A Position-specific-iterated basic local alignment search tool (PSI-BLAST) was conducted to compare if there were any homologous primary amino acid sequences to type-1 poliovirus.  One homolog that was found was type-2 poliovirus, another strain of the virus (5).  The primary sequences between these two types had an E-value of 0.0, and had 88% identical primary sequences, suggesting that very few residues differed, and that structure was overall conserved (5).  A DALI analysis was then conducted to determine if there were any secondary and tertiary homologs similar to type-1 poliovirus Mahoney (6).  It was found that the poliovirus type-3 strain was a very close homolog in that it had a Z score of 29.0, and had an 81% match to poliovirus type 1 Mahoney, meaning that the secondary and tertiary structures between the two types of poliovirus are relatively similar (6).

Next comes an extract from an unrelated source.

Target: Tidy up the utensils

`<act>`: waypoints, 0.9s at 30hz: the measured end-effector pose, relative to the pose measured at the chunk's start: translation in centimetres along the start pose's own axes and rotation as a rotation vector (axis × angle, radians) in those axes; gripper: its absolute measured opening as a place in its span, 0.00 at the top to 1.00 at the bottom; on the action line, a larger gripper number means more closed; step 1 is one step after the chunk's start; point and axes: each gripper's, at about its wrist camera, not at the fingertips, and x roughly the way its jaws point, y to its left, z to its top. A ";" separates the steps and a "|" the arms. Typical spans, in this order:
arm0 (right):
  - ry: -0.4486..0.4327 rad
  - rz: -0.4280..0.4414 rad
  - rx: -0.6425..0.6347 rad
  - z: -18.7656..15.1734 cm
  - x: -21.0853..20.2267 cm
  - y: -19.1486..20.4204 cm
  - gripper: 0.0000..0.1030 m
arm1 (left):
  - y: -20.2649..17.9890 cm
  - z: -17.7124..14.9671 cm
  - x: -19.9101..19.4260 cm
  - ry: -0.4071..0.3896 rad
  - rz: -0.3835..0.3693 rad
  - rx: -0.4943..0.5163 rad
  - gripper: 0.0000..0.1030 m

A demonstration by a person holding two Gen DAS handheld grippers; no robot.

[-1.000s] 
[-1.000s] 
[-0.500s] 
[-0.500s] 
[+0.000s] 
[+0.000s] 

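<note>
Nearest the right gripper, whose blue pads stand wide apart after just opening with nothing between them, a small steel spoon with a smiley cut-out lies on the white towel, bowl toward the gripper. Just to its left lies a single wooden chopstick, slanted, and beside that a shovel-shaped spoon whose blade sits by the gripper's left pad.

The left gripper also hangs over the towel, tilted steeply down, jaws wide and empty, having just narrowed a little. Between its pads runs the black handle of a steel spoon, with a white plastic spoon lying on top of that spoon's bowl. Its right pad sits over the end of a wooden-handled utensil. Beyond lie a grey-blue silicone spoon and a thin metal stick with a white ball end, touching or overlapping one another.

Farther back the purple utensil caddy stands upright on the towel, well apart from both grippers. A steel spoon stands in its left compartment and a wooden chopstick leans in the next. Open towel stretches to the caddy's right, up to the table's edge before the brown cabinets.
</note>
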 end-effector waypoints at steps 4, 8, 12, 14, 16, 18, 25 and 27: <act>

In comparing and contrasting the type-1 poliovirus and the type-3 poliovirus, though both these types are mostly similar in their secondary and tertiary structures, the small differences in structure contribute to notable physiological differences between the two strain of poliovirus.  Structurally, in the core of the subunits, both types of poliovirus are highly conserved between another, due to the nature of the recurring β-barrel motif (1).  On the other hand the outer loops of the structure have differences, in that type-3 poliovirus is less constrained than type-1 poliovirus, due to the side-chains of the amino acids (1).  These less constrained outer loops of type-3 poliovirus contribute to the more dynamic nature of the virion as a whole, with respect to processes such as assembly, and infection (1).  

Another difference between the two types of poliovirus occurs at the VP1 subunit at a specific loop (1).  In type-1 poliovirus, at residues 95, 97, and 102 is a proline, serine and a aspartate respectively(1).  In type-3 poliovirus at the same residues 95, 97, and 102, substitutions occur where there is a glutamate, proline and a glutamine respectively(1).  These substitutions, result in the a major difference of loop conformation in this area of subunit VP1, which ultimately result in a larger and more exposed loop in type-3 poliovirus, than in type-1 poliovirus (1).  The difference in loop confirmation and exposure ultimately results in a difference of antigen specificity and immunodominance between the two types of poliovirus (1). 

Perhaps the most minute difference in structure between the two viruses causes one of most distinguishing features between the two viruses. In subunit VP3 at the turn of a β-barrel intersects with the turn of a helix, ultimately trapping 3 water molecules (1). In type-3 poliovirus at this intersection exists phenylalanine at residue 91, where as a serine occurs at this same position in type-1 poliovirus (1).  In type- poliovirus the side-chain of Ser-91 points inward to the pocket, and creates a hydrogen bond with one of the trapped water molecules (1).  However, in type-3 poliovirus, the side chain of  Phe-91 point outward, due to aromatic ring, and ultimately causes the entire side chain to be solvated by the water molecules (1).  Solvation of the side chain is energetically unfavorable, and is thought to have cause an increased temperature-sensitivity in type-3 poliovirus, which can be exploited at specific times during the viral life cycle (1).  

As shown with the comparison between type-1 poliovirus and type-3 poliovirus, even though the structures quite similar to each other, small diffrences in the amino acid sequences can account for major phsyiological effects to the virus as a whole.  Such consequences resulted in compromised sensitivity to temperature, a different type of antigen specificity, or even a more dynamic protein.  By studying the proteins of viruses with similar viral proteins, a better understanding of the virus as a whole can be obtained.